The man who called himself Kalon was a magnificent creature, worthy, in a physical sense, to be the pontiff of Apollo. He was nearly as tall even as Flambeau, and very much better looking, with a golden beard, strong blue eyes, and a mane flung back like a lion’s. In structure he was the blonde beast of Nietzsche, but all this animal beauty was heightened, brightened and softened by genuine intellect and spirituality. If he looked like one of the great Saxon kings, he looked like one of the kings that were also saints.

The voice actor sounds like a weak, elderly man. Not charismatic whatsoever-- and is saved only because so much of the original dialogue is kept. The battle between Kalon and Father Brown is a masterpiece that deserved a better voice for Kalon.

4- The Invisible Man

The main character, an openly Christian anti-Communist, is changed into a Communist who does-not mention Christianity at all. "Interesting" change. Other than that, the story's the same.

5- The Honour of Israel Gow

solid, but inexplicably missing Flambeau. The bagpipes are extremely painful, too.

6- The Hammer of God

solid, no significant changes.

7- The Sins of Prince Saradine

solid, no significant changes. Something new is that Flambeau narrates a sword duel between two characters, and it's great. #ItalianStyle

8- The Perishing of the Pendragons

solid. 1 change is that a woman is removed entirely. She's not a totally insignificant character and her existence has some interesting implications for another character. That other character appears only at the end of the story anyway, after all is said and done. The mystery is unchanged. To be fair, I'm not sure how they could have written her in anyway.

9- The Arrow of Heaven

solid, no real changes besides one character pointlessly simping for American Indians, whereas in the original story, he's just a war veteran recounting how skilled they were at killing Whites-- which actually had something to do with the story.
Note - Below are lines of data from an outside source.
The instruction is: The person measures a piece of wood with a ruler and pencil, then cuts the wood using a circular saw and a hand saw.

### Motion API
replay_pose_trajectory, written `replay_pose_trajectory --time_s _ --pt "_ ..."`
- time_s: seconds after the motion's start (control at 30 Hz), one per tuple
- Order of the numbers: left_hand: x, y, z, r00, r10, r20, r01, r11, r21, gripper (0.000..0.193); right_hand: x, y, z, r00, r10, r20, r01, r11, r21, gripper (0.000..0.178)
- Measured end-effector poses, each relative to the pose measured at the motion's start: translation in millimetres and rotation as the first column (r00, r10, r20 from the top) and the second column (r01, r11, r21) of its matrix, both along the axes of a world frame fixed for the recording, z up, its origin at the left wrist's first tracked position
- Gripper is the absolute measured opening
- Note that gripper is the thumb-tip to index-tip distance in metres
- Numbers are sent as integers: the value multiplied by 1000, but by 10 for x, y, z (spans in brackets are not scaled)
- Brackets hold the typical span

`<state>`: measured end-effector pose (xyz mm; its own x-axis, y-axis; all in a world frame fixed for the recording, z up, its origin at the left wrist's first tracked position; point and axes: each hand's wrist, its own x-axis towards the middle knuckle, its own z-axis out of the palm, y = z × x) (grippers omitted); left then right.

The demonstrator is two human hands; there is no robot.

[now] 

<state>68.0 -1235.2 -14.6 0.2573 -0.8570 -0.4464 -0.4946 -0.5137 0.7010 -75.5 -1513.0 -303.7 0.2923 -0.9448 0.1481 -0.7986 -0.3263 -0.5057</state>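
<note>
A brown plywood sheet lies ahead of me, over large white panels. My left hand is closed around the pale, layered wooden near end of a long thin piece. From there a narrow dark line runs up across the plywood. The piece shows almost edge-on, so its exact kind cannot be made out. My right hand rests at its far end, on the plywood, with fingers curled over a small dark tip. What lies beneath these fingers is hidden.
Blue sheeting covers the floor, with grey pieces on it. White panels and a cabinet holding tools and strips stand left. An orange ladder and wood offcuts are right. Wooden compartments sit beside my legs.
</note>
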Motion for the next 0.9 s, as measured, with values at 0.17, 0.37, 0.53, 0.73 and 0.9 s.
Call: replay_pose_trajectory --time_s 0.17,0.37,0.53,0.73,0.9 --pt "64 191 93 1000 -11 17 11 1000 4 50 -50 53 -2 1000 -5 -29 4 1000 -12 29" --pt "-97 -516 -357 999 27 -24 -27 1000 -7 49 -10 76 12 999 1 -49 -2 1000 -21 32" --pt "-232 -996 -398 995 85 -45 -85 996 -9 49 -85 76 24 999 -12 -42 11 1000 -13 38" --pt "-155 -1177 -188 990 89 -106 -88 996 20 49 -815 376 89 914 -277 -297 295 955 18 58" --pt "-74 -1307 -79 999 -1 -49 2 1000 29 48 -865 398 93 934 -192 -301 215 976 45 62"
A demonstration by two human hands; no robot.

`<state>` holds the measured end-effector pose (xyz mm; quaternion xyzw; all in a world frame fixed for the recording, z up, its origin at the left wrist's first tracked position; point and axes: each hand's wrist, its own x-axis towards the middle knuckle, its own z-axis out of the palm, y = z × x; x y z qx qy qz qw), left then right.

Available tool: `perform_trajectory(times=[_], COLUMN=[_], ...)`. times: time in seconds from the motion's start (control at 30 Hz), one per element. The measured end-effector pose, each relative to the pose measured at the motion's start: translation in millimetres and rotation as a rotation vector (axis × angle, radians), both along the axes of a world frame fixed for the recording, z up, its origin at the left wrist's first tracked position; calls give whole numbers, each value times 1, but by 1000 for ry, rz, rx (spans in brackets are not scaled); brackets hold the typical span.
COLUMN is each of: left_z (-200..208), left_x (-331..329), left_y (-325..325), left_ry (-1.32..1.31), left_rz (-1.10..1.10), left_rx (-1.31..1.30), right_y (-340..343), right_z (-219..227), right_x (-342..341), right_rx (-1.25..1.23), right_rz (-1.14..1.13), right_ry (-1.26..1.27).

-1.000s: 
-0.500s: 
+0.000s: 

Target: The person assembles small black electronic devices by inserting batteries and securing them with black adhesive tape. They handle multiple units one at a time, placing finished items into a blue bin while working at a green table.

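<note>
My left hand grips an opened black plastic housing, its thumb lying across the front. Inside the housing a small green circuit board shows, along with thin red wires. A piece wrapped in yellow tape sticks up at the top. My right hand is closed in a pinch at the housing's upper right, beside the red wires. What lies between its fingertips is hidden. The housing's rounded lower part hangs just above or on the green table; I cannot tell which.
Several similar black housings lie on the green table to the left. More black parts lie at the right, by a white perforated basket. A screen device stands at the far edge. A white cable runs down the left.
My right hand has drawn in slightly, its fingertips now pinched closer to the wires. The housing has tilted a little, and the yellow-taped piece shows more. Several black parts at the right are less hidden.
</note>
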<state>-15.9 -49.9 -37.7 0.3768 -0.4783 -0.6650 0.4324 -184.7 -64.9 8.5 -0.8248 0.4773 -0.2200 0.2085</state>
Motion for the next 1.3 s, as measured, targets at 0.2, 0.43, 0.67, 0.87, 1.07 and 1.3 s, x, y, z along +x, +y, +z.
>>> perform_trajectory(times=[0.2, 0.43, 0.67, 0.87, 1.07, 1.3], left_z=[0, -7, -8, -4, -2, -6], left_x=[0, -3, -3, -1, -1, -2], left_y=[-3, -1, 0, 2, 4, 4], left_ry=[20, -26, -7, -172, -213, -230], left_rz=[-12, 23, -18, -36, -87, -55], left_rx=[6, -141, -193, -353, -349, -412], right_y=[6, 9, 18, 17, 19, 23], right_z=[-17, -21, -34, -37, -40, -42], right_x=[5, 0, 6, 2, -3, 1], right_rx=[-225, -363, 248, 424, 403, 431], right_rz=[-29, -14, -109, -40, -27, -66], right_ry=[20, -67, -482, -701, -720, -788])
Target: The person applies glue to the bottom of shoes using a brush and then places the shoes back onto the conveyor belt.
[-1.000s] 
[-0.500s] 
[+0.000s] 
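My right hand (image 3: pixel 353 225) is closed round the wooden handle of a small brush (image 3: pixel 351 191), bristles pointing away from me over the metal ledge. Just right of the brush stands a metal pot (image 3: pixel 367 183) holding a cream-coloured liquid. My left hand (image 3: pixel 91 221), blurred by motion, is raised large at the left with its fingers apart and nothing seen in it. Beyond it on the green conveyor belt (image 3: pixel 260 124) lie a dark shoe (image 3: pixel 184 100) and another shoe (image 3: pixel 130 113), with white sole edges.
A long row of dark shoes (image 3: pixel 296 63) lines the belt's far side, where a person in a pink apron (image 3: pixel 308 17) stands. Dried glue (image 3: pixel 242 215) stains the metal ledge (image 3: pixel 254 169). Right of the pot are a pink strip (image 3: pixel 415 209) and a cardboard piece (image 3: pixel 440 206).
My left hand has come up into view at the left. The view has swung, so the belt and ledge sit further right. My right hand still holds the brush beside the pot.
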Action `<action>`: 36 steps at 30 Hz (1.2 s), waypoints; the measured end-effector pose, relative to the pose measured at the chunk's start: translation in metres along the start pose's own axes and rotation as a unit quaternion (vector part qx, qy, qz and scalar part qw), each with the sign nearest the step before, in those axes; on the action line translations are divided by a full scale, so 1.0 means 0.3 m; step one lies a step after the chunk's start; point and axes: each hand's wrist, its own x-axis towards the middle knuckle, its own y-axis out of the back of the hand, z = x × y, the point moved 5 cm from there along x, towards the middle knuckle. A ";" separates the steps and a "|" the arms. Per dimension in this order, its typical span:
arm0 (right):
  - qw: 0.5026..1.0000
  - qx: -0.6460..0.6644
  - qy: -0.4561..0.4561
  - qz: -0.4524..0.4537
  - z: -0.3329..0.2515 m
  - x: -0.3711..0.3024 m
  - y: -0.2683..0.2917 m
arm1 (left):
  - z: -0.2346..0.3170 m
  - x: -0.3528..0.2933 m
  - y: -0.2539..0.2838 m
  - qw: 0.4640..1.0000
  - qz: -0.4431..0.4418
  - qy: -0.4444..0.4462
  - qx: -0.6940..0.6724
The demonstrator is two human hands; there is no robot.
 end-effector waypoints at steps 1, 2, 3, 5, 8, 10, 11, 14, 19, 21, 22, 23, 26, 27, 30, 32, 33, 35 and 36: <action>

10- The Mistake of the Machine

An American scientist is changed into a complete fool with zero good ideas. Baffling decision, and idk if it was out of disdain for Americans or for Chesterton's finding of flaws in scientific innovation.

11- The Curse of the Golden Cross

The story is tweaked to remove criticism of jewish moneylenders abusing Christians, and a female voice actress is given new dialogue to sound demonically-delighted at the prospect of a jew being harmed. One other, minor, change is a would-be murderer stalking a man through a cave-- in the book, he outright tells him he won't attack yet because his prey is also armed, but promises to kill him eventually: then continues to simply stalk him at a distance all the way back to the outside, and is not seen again by his victim. In the radio play, the stalker does have a creepy voice, but also just open-fires and misses as the guy runs away, which is less creepy.

12- Actor and Alibi

can't comment, didn't read this one

13- The Absence of Mr. Glass

A criminologist named Dr. Orion Hood, who I've both seen asserted is based on Sherlock Holmes or actually *is* Sherlock Holmes-- well, in fact actually *is* Sherlock Holmes now. Having never read any Sherlock Holmes, I can't comment on that. But the BBC decided he's Sherlock Holmes now. Instead of Father Brown coming to him for help, Hood and Flambeau summon Brown. While the original Hood takes several jabs at religion, Sherlock Holmes-Hood does not. The rest remains fairly accurate-- Orion Holmes, or Sherlock Hood, making brilliant deductions, painting vivid pictures of the crime based on the smallest possible bits of evidence, and ending up being magnificently wrong.